### EXERCISE INSTRUCTIONS
Exactly as written, please set down all of the entries again, with no pictures.

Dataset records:
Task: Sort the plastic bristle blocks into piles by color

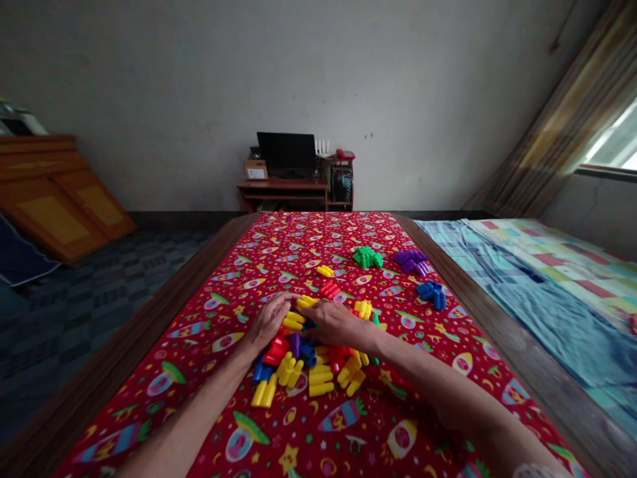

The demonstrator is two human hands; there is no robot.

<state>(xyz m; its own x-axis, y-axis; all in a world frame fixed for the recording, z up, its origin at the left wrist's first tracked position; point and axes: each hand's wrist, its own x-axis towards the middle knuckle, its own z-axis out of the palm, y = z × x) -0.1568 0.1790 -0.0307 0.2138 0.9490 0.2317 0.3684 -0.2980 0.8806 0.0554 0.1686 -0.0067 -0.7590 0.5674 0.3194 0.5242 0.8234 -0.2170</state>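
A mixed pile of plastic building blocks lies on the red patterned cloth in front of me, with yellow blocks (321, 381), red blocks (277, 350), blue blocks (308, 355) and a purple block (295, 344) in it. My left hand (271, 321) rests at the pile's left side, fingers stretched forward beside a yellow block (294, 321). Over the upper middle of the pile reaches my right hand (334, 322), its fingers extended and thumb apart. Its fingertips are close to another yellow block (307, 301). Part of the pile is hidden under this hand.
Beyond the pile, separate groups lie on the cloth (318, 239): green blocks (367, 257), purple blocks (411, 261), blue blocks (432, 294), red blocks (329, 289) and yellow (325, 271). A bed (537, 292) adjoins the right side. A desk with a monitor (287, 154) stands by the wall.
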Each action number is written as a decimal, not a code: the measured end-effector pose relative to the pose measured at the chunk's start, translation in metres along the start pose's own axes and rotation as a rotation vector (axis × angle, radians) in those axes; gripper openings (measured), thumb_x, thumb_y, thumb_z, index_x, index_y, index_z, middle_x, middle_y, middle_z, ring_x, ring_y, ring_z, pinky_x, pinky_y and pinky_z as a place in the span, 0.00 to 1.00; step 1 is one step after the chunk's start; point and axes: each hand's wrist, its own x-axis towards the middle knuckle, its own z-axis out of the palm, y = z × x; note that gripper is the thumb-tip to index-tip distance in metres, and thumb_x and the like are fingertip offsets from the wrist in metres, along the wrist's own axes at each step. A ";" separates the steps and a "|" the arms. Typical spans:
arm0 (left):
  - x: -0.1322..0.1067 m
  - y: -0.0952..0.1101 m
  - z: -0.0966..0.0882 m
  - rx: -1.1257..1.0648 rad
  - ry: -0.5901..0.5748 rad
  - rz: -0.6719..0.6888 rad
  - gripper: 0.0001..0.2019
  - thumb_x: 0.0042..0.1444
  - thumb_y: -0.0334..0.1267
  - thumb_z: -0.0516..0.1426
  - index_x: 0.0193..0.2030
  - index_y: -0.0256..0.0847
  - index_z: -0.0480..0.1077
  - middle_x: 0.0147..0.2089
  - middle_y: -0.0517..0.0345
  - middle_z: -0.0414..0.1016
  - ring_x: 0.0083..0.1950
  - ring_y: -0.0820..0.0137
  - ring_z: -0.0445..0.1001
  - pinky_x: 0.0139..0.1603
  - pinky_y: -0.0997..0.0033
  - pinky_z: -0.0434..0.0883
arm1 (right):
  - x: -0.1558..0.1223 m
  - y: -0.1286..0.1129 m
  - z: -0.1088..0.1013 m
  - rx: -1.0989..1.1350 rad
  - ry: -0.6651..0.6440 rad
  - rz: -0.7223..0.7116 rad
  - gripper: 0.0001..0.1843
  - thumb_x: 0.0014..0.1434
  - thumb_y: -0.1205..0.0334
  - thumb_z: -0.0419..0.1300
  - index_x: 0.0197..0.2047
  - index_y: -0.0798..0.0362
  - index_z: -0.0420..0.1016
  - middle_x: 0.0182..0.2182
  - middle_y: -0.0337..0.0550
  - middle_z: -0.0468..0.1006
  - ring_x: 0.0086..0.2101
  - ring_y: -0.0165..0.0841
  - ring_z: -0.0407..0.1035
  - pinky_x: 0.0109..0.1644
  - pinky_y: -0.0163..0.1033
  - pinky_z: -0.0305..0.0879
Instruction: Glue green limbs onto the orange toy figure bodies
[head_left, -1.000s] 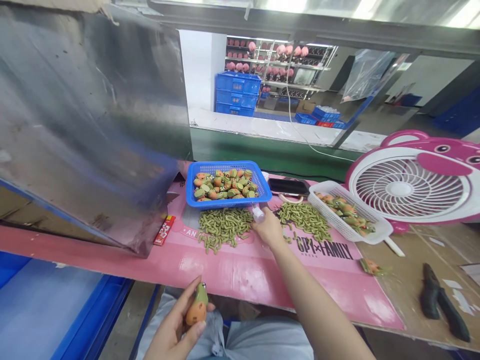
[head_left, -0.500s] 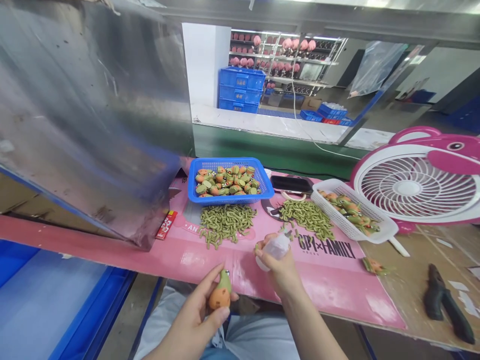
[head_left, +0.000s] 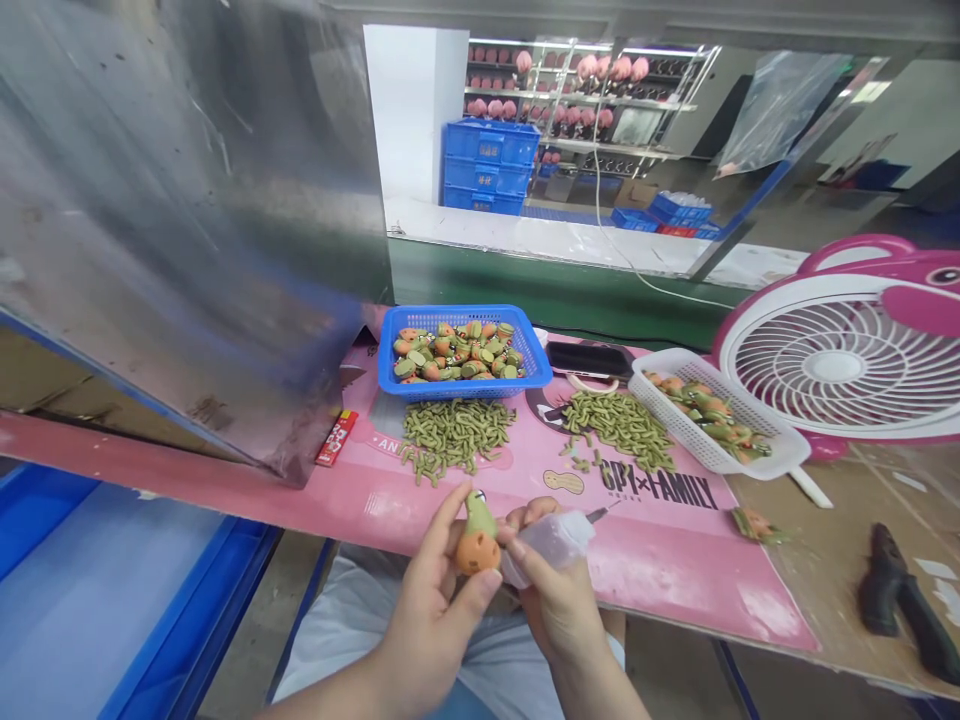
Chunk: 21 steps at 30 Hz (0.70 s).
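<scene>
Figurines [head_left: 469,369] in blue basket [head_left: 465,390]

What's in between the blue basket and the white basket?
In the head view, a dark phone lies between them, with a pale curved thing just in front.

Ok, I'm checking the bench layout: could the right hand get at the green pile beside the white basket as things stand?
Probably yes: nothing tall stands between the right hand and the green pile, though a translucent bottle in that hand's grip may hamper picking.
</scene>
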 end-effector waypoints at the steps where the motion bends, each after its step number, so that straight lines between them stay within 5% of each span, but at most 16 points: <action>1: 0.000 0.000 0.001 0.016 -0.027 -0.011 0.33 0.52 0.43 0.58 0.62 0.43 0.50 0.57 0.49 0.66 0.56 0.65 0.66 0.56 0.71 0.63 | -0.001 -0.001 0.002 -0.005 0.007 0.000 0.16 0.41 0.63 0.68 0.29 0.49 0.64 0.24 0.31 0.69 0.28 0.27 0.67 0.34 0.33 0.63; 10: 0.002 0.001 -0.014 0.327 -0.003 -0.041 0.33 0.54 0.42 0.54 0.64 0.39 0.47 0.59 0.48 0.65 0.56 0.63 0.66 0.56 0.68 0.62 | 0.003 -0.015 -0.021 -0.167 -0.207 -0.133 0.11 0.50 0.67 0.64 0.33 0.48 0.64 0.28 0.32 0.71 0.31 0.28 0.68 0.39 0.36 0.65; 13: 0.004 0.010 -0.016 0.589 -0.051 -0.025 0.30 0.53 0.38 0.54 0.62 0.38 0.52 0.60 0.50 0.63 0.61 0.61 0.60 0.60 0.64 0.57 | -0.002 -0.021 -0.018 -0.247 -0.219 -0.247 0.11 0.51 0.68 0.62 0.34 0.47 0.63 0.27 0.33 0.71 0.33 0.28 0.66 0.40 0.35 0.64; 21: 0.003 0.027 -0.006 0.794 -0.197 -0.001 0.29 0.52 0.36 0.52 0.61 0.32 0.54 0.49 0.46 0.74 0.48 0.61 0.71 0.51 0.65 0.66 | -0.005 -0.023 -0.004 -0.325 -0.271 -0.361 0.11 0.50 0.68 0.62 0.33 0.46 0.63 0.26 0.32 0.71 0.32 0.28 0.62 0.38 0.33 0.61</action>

### ANSWER TO THE EXERCISE
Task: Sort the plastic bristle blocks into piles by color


The demonstrator is two human hands; there is no robot.

<state>(xyz m; its own x-axis, y-axis; all in a world frame fixed for the recording, z up, its origin at the left wrist's first tracked position; point and axes: each hand's wrist, its own x-axis towards the middle knuckle, its own z-axis out of the palm, y = z × x) -0.1568 0.1790 -0.0307 0.2138 0.9490 0.2317 0.3684 -0.2980 0.8806 0.0554 0.1686 -0.0067 -0.7590 0.5674 0.3194 0.5242 0.8234 -0.2170</state>
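A mixed pile of plastic building blocks lies on the red patterned cloth in front of me, with yellow blocks (321, 381), red blocks (277, 350), blue blocks (308, 355) and a purple block (295, 344) in it. My left hand (271, 321) rests at the pile's left side, fingers stretched forward beside a yellow block (294, 321). Over the upper middle of the pile reaches my right hand (334, 322), its fingers extended and thumb apart. Its fingertips are close to another yellow block (307, 301). Part of the pile is hidden under this hand.
Beyond the pile, separate groups lie on the cloth (318, 239): green blocks (367, 257), purple blocks (411, 261), blue blocks (432, 294), red blocks (329, 289) and yellow (325, 271). A bed (537, 292) adjoins the right side. A desk with a monitor (287, 154) stands by the wall.
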Each action number is written as a decimal, not a code: the measured end-effector pose relative to the pose measured at the chunk's start, translation in metres along the start pose's own axes and rotation as a rotation vector (axis × angle, radians) in those axes; gripper openings (measured), thumb_x, thumb_y, thumb_z, index_x, index_y, index_z, middle_x, middle_y, middle_z, ring_x, ring_y, ring_z, pinky_x, pinky_y and pinky_z as a place in the span, 0.00 to 1.00; step 1 is one step after the chunk's start; point and axes: each hand's wrist, its own x-axis towards the middle knuckle, its own z-axis out of the palm, y = z × x; note that gripper is the thumb-tip to index-tip distance in metres, and thumb_x and the like are fingertip offsets from the wrist in metres, along the wrist's own axes at each step. A ";" separates the steps and a "|" the arms. Typical spans:
arm0 (left):
  - x: -0.1322..0.1067 m
  - y: -0.0952..0.1101 m
  - z: -0.0966..0.0882 m
  - rx: -1.1257..1.0648 rad
  - ry: -0.5901..0.5748 rad
  - rz: -0.6719..0.6888 rad
  - gripper: 0.0001..0.2019
  - thumb_x: 0.0042..0.1444
  - thumb_y: -0.0334..0.1267
  - thumb_z: -0.0516..0.1426
  - index_x: 0.0193..0.2030
  - index_y: -0.0256..0.0847
  - index_z: -0.0480..0.1077
  - middle_x: 0.0147..0.2089
  - middle_y: -0.0517..0.0345
  - middle_z: -0.0414..0.1016
  - ring_x: 0.0083..0.1950
  - ring_y: -0.0820..0.0137
  - ring_z: -0.0445..0.1001
  - pinky_x: 0.0139..0.1603
  - pinky_y: -0.0997..0.0033
  - pinky_z: -0.0434..0.0883
arm1 (right):
  - x: -0.1558..0.1223 m
  - y: -0.1286..0.1129 m
  - z: -0.1088..0.1013 m
  - rx: -1.0989..1.1350 rad
  - ry: -0.6651..0.6440 rad
  - rz: -0.7223..0.7116 rad
  - gripper: 0.0001..0.1843
  - thumb_x: 0.0014..0.1434
  - thumb_y: -0.1205..0.0334
  - thumb_z: -0.0419..0.1300
  - index_x: 0.0197..0.2047
  - index_y: -0.0798..0.0362
  - index_z: -0.0420..0.1016
  - middle_x: 0.0182..0.2182
  - middle_y: -0.0337..0.0550
  - middle_z: -0.0468..0.1006
  - ring_x: 0.0086..0.2101
  - ring_y: -0.0165..0.0841
  - ring_z: -0.0407..0.1035
  - pinky_x: 0.0109..0.1644
  - pinky_y: -0.0163..0.1033
  - pinky_z: -0.0305..0.0879
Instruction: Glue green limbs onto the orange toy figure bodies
[head_left, -1.000s] 
[head_left, -0.500s] 
[head_left, +0.000s] 
Chunk: 21 steps at 30 Hz (0.70 s).
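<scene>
Figurines [head_left: 469,369] in blue basket [head_left: 465,390]

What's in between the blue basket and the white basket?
In the head view, a dark phone lies between them, with a pale curved thing just in front.

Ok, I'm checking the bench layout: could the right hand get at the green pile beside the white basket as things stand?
Probably yes: nothing tall stands between the right hand and the green pile, though a translucent bottle in that hand's grip may hamper picking.
</scene>
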 end-effector waypoints at the steps where the motion bends, each after its step number, so that straight lines between them stay within 5% of each span, but at most 16 points: <action>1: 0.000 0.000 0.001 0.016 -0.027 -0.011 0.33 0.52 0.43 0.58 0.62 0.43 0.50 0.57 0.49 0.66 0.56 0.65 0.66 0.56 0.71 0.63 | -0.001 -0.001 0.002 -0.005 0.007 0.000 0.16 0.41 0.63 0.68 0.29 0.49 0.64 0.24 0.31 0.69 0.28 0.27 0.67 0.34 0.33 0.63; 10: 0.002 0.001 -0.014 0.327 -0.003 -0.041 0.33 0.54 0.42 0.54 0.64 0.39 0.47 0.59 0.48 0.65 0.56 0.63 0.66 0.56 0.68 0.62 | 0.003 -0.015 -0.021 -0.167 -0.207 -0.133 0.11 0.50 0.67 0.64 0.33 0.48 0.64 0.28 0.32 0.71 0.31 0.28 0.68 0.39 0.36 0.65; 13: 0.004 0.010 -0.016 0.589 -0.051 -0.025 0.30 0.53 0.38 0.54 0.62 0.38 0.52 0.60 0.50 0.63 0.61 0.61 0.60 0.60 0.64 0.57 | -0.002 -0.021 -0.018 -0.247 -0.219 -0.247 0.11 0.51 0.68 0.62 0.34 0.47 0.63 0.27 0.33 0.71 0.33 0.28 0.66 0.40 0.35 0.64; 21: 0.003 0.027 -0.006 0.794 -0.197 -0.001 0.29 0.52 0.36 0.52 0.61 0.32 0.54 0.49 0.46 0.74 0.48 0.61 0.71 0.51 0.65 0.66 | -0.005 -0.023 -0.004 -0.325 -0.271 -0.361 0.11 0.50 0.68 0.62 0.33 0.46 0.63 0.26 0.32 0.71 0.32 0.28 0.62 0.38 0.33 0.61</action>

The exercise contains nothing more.